_BRIEF_
What lines of the data include the string "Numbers"? Copy them all.

START SUPPLIED DATA

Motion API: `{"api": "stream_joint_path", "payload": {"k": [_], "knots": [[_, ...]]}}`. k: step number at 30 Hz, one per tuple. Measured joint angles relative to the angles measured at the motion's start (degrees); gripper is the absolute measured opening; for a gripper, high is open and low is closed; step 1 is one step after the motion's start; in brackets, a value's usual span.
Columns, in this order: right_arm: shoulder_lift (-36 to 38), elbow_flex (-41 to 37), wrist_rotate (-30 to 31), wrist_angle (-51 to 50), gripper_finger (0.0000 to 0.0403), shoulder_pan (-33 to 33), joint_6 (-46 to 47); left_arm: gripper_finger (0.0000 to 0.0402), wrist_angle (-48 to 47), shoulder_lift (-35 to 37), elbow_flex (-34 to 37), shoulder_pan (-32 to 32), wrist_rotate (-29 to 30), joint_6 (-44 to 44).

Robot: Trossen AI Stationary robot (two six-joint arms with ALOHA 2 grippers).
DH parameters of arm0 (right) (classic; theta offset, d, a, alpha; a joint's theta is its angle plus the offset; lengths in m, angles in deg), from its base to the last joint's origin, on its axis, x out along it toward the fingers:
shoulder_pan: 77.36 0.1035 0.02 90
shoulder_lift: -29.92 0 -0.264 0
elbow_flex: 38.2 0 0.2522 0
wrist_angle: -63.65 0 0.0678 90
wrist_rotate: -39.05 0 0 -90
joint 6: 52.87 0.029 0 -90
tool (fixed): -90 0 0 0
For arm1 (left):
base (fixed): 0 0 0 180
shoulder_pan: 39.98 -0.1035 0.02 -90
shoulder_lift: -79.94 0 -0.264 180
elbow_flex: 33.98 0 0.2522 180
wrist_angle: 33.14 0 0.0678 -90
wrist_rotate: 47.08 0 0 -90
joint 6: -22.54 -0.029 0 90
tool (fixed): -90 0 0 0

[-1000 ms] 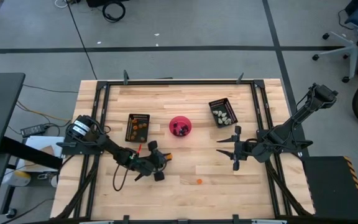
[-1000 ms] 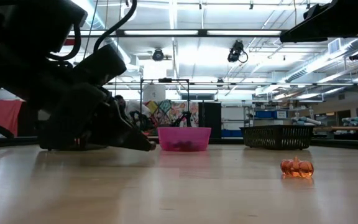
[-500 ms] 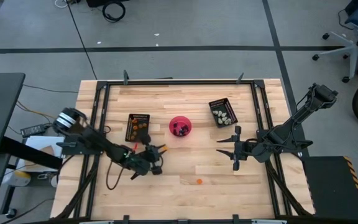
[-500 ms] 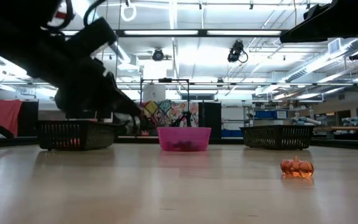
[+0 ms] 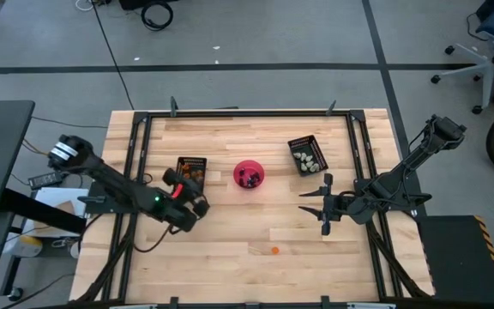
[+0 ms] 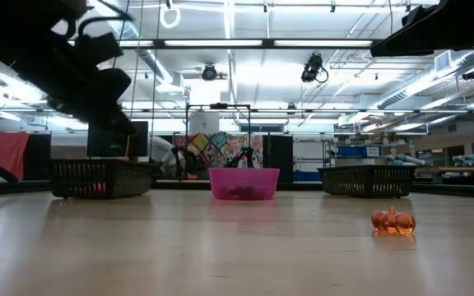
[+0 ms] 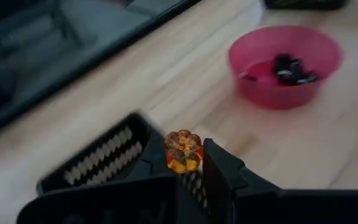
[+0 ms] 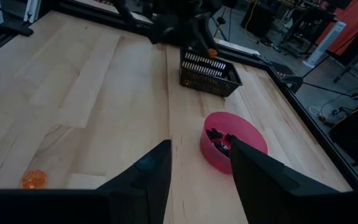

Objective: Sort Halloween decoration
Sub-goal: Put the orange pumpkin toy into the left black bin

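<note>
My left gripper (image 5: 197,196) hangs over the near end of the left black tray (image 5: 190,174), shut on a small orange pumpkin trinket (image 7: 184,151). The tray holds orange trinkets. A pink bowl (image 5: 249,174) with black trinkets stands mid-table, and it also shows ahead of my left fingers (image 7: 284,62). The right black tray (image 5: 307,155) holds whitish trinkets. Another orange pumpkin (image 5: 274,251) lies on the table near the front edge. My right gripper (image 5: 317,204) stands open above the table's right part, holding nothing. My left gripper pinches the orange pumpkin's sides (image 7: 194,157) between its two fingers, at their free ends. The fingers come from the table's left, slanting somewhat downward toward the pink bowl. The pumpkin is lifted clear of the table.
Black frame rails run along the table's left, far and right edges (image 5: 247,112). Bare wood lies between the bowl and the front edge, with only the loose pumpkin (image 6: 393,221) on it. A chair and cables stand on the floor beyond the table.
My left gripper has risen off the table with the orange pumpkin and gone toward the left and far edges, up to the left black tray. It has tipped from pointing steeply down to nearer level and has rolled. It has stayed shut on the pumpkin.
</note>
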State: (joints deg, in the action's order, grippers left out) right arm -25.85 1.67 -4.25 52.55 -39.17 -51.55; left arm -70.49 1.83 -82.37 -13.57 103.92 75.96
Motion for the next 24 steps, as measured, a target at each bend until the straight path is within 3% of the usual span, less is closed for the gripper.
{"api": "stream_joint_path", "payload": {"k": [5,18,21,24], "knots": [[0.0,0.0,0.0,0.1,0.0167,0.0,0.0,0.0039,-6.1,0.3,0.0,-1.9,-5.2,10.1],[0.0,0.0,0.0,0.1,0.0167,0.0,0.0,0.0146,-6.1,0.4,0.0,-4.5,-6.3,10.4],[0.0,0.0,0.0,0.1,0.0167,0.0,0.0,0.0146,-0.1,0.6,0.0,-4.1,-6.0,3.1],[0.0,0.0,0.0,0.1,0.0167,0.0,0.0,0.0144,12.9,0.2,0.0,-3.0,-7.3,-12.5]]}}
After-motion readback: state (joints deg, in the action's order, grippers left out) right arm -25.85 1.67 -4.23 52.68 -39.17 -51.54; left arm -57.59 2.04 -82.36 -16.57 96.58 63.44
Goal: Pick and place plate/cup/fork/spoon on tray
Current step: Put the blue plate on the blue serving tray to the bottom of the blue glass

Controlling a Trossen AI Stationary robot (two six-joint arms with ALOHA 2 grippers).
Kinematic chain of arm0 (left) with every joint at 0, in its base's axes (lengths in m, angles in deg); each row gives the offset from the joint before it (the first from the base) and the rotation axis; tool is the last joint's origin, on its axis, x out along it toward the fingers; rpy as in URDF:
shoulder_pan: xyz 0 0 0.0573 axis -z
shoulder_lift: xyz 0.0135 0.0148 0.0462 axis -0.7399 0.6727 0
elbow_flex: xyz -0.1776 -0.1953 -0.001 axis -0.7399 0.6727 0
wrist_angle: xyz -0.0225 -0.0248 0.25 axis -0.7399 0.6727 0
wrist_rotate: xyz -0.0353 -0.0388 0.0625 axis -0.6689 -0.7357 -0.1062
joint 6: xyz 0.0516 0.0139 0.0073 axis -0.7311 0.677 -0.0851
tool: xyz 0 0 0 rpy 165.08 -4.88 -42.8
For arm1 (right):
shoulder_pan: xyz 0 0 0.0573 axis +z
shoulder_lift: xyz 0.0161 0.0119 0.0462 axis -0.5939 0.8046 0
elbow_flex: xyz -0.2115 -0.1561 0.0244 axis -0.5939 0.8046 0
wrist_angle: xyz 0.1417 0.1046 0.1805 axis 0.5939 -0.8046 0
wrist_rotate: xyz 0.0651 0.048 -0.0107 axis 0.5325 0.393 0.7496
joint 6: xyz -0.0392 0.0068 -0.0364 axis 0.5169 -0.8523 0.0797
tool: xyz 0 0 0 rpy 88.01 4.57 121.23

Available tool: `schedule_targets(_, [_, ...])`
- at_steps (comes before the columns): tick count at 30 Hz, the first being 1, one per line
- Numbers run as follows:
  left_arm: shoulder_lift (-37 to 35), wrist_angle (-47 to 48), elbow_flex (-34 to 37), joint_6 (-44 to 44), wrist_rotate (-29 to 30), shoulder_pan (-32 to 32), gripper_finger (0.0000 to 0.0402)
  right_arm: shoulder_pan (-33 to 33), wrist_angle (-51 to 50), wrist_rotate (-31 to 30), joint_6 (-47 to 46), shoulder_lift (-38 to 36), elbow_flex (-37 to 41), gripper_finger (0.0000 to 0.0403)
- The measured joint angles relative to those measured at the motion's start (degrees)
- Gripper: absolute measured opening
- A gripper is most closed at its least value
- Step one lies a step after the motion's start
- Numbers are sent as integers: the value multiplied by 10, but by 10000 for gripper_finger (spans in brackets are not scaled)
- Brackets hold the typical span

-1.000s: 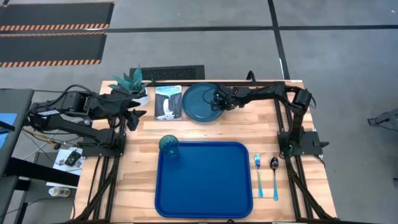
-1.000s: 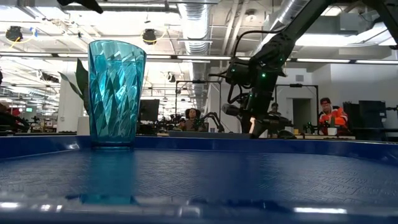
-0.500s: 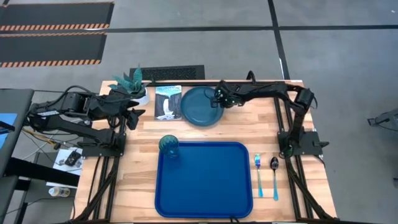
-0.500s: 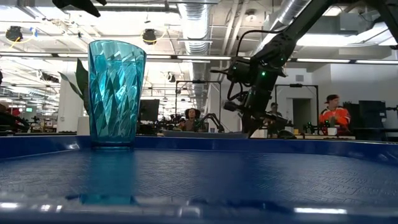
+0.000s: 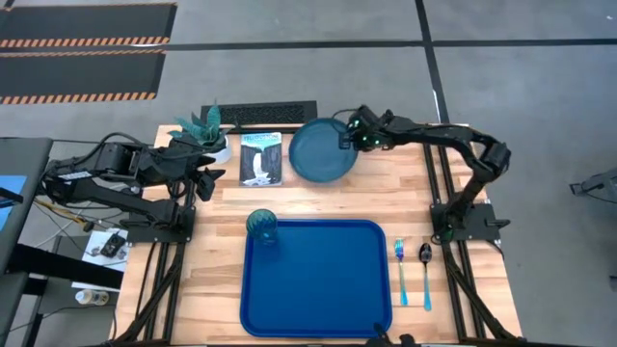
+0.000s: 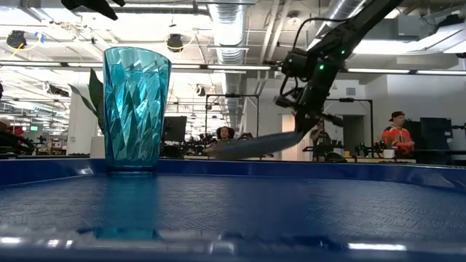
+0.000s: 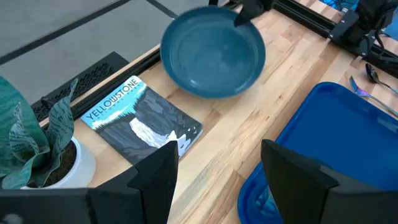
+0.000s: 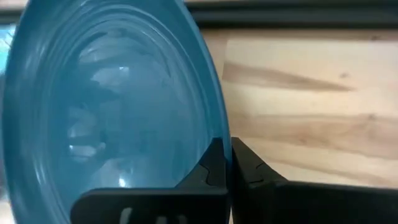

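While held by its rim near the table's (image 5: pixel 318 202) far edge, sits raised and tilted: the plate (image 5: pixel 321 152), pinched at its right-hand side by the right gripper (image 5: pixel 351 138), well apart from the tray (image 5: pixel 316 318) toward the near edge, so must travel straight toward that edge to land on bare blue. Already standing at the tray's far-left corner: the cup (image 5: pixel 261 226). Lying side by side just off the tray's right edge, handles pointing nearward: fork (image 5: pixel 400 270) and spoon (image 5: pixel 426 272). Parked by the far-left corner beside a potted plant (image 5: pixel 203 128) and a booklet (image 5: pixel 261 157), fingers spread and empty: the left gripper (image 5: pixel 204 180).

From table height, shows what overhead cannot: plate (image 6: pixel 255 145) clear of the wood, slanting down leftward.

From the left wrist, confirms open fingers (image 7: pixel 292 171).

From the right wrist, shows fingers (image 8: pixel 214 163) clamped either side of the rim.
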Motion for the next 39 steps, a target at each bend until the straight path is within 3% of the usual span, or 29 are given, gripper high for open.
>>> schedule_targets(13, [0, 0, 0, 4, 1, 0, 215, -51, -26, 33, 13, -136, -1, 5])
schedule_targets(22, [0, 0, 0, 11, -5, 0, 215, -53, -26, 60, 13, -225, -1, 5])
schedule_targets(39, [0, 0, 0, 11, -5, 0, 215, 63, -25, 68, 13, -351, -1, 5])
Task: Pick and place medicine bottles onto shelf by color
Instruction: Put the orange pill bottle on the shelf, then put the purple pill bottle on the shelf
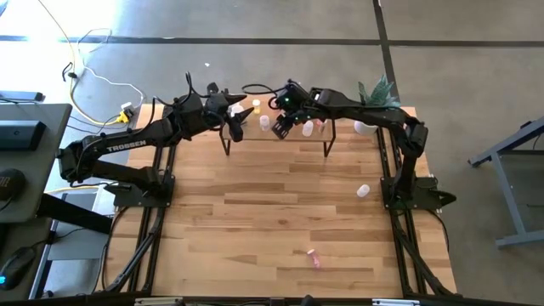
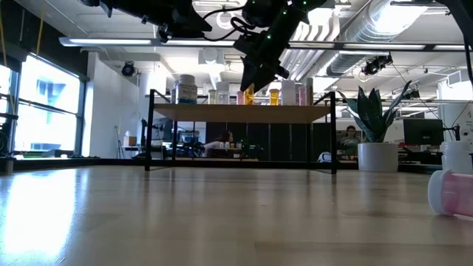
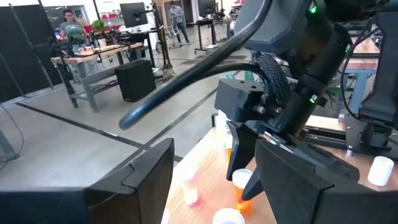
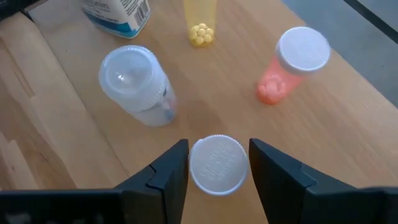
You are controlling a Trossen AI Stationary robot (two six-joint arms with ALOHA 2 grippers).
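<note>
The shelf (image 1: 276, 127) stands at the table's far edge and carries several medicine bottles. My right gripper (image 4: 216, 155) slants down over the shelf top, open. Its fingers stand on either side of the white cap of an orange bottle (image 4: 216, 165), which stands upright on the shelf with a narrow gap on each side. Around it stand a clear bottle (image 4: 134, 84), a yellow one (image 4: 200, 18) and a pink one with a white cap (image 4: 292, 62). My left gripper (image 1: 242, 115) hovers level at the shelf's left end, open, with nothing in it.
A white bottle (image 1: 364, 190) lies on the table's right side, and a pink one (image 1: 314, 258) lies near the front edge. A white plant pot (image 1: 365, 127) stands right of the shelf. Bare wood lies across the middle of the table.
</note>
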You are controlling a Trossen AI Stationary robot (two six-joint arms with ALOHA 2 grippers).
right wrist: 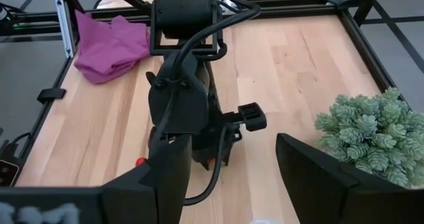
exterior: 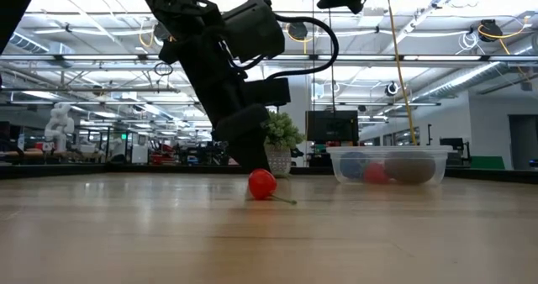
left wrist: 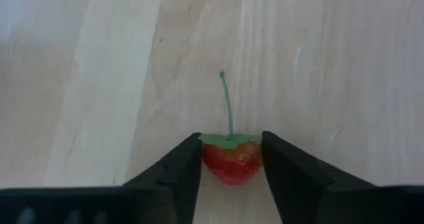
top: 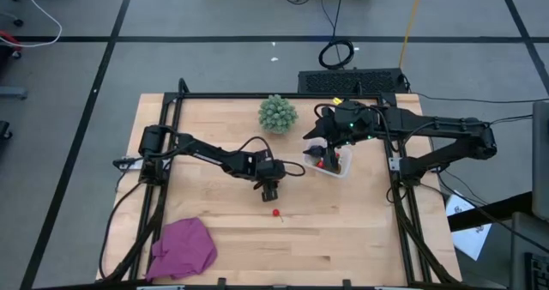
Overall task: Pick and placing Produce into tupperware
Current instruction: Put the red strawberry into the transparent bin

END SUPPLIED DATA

_COMPLETED TASK_
- Numbers run as follows:
- Numbers are sent as integers: the value multiplied by 10, but by 10000 for gripper_finger (spans in brackets are not scaled)

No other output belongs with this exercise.